El fármaco no solo fue probado en modelos animales. Los científicos también lo aplicaron en cartílagos humanos extraídos de pacientes con artrosis que habían recibido prótesis de rodilla. En estos tejidos se observó una regeneración significativa, con formación de cartílago hialino, el tipo adecuado para las articulaciones, y no otras variantes menos funcionales.

Este detalle resulta clave, ya que la calidad del tejido regenerado es tan importante como su cantidad para garantizar movilidad y durabilidad.

Un cambio de paradigma: no intervienen células madre

Uno de los aspectos más novedosos del estudio es que la regeneración del cartílago no se produjo a partir de células madre, como se había supuesto durante años. En su lugar, el fármaco activó genes que estaban “apagados” en las propias células del cartílago, permitiéndoles recuperar su capacidad regenerativa.

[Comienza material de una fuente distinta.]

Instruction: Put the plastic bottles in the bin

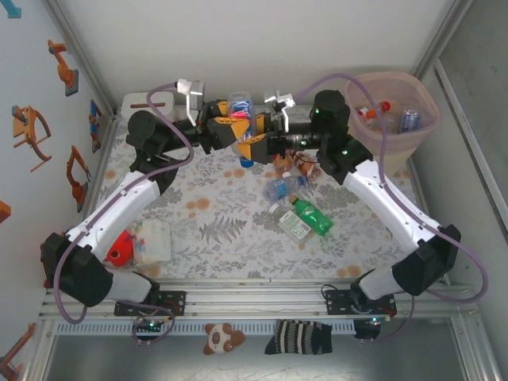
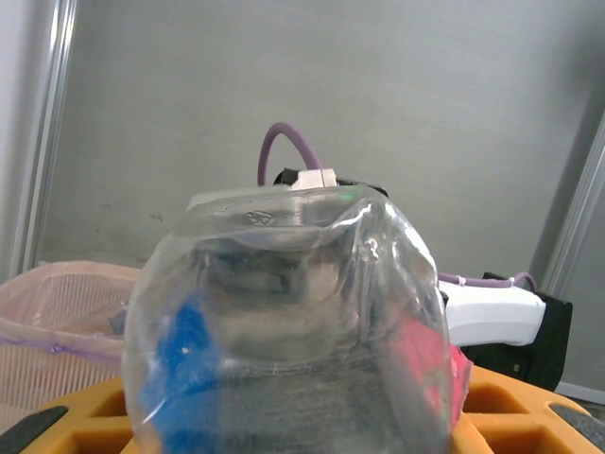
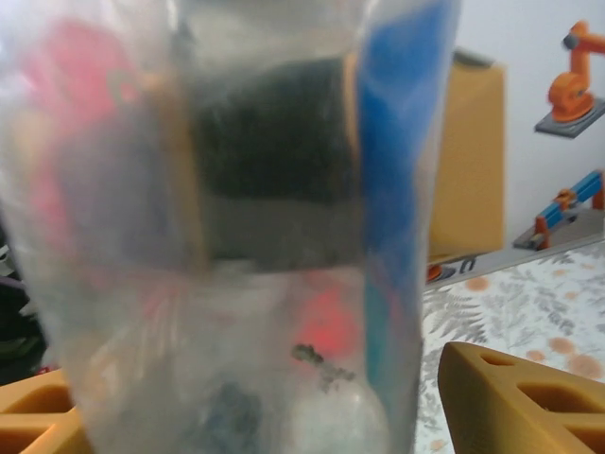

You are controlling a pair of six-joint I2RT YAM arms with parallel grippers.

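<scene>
Held bottle: clear, with blue and pink on its wall. It is off the table, left of the bin and well apart from it, between the two grippers.

Left gripper: jaws narrow and clamped on the held bottle. Its yellow fingers show on either side of the bottle.

Right gripper: jaws straddle the same bottle from the bin's side. One finger stands just beside the bottle wall with a sliver of table between. Cannot tell whether these jaws press on it.

Bin: beige-pink with a pink liner. A red-capped bottle and a blue-labelled bottle lie inside.

Loose bottles on the table, nearer the arm bases than the bin and to its left:
- a clear bottle with a blue cap;
- a green bottle;
- a white-labelled bottle touching the green one;
- a red-orange cluster closer to the bin, count unclear.

Clear box with a red object: on the table, far from the bin, at the opposite near corner.
</scene>
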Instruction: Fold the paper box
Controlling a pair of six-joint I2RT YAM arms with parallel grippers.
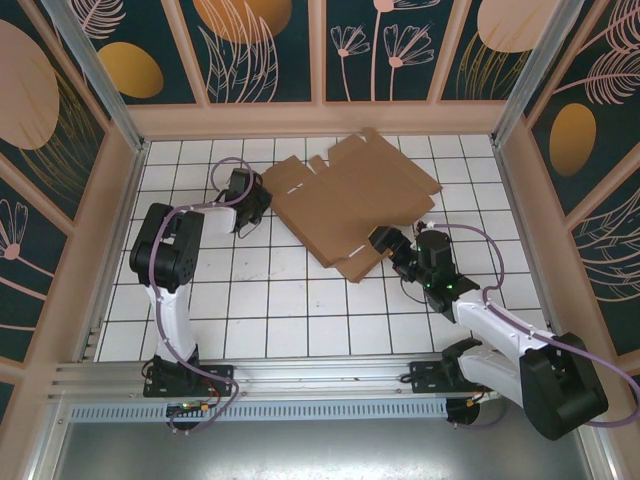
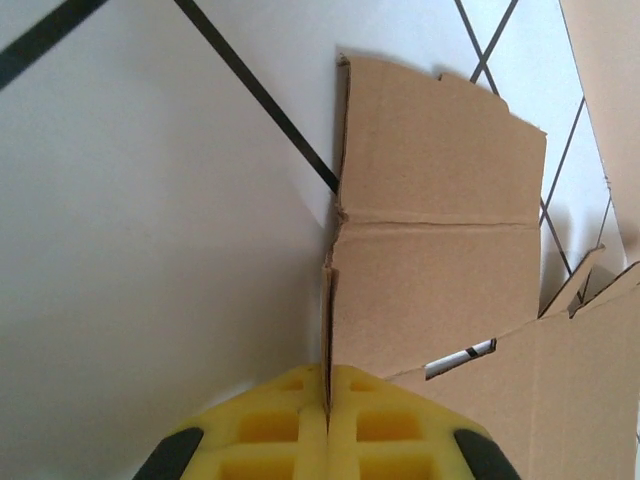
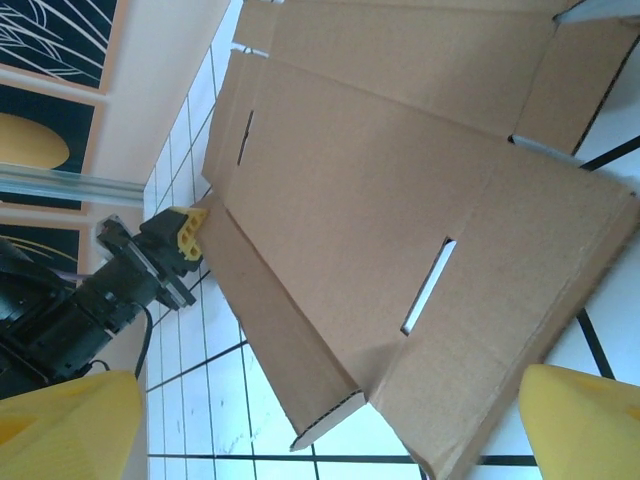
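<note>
paper box [image 1: 345, 205] lies ahead-right of left gripper [image 2: 327, 410], clamped shut on its flap edge | right gripper [image 3: 330, 410] wide open, empty, box corner just ahead

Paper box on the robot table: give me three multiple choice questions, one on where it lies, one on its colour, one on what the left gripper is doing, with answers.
1. Where does the paper box lie?
A) toward the far side of the tiled table
B) beside the arm bases
C) on the metal rail

2. What colour is it?
A) white
B) plain brown
C) dark blue

3. The left gripper is:
A) wide open above the box
B) shut on nothing
C) shut on a flap's edge

Answers: 1 A, the top view shows it on the far rows of tiles. 2 B, it is bare cardboard in every view. 3 C, its yellow fingers meet with the flap's edge between them.
</note>
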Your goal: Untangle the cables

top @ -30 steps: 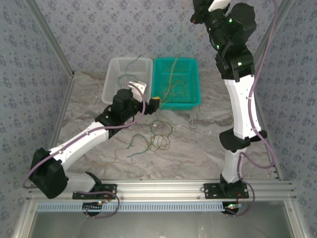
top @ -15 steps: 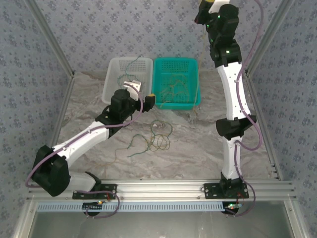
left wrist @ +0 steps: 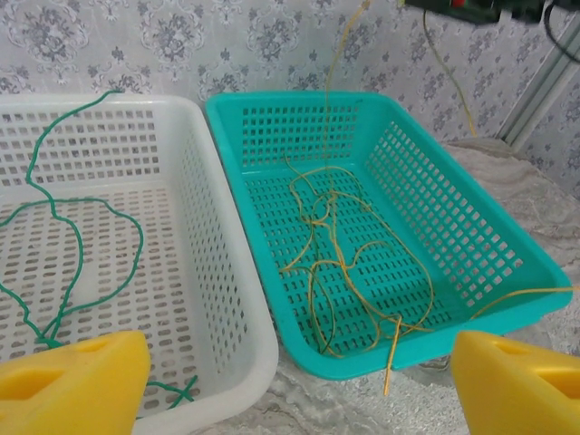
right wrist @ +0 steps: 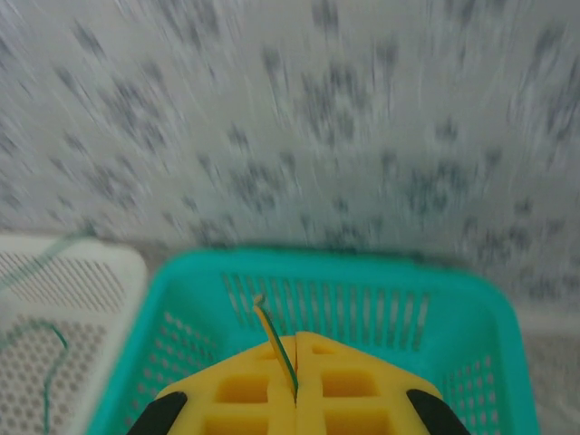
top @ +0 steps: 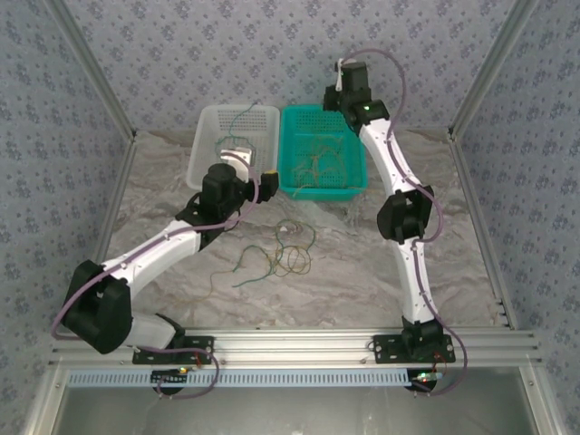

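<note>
**Top view.** The left gripper point(top: 256, 170) hovers at the near rims, where the white basket point(top: 207, 127) and the teal basket point(top: 355, 136) meet. The right gripper point(top: 347, 83) hangs over the teal basket's far rim. A loose tangle point(top: 283, 254) of green and yellow cables lies on the table point(top: 353, 263), near the front of the baskets. Neither arm touches it.

**Left wrist view.** The jaws stand wide apart with nothing between them. A green cable point(left wrist: 54, 208) loops in the white basket. Yellow cables point(left wrist: 331, 263) pile in the teal one, and one end trails over its near rim. One yellow strand point(left wrist: 328, 91) rises straight out of the pile toward the right arm.

**Right wrist view.** The picture is blurred. The fingers point(right wrist: 245, 385) are pressed together on a thin strand that pokes out above them. The teal basket lies directly below.

**Our reading.** The cables are being sorted by colour, and the step in hand is delivering the yellow strand into the teal basket. Next, we judge, the right jaws should part over the basket's middle so the strand falls inside and not across a rim. The left gripper, already spread, could then take the table tangle. It would need to pinch a single strand so the others stay behind.
</note>
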You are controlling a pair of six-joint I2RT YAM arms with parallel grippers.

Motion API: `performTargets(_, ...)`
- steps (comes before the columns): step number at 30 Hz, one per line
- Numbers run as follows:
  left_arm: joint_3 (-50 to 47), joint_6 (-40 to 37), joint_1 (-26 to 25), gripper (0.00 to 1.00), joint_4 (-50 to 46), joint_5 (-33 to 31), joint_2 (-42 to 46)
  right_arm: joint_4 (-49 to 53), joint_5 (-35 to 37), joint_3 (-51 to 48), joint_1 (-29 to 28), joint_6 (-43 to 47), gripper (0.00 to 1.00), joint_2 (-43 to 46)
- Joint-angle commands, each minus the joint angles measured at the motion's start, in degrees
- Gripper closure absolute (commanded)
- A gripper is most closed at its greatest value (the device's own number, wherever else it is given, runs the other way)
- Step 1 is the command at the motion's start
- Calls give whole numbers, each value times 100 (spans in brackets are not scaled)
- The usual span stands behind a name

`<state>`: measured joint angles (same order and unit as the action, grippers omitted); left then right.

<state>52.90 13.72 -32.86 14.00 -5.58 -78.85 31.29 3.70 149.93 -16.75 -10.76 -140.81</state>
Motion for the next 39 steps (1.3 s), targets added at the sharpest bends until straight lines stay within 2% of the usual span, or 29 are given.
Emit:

Este descubrimiento cambia la manera en que la ciencia entiende la reparación de tejidos adultos y pone en duda la efectividad de tratamientos con células madre para la artrosis.

Ensayos clínicos y el camino hacia pacientes con artrosis

El medicamento ya se encuentra en ensayos clínicos de fase 1 en personas, aunque por ahora se prueba para tratar la pérdida de masa muscular asociada al envejecimiento. Según Helen Blau, especialista en medicina regenerativa y codirectora del estudio, los resultados iniciales indican que el fármaco es seguro y activo en humanos.

El siguiente paso será iniciar ensayos específicos en pacientes con artrosis, lo que podría abrir la puerta al primer tratamiento capaz de revertir esta enfermedad y no solo aliviar sus síntomas.

Una posible revolución en el tratamiento articular

Si los resultados se confirman en humanos, este avance podría transformar la forma en que se aborda la artrosis a nivel mundial, reduciendo la dependencia de cirugías invasivas y mejorando la calidad de vida de millones de personas.

Por ahora, la comunidad científica observa con cautela, pero también con optimismo, un hallazgo que rompe con décadas de resignación frente al desgaste articular.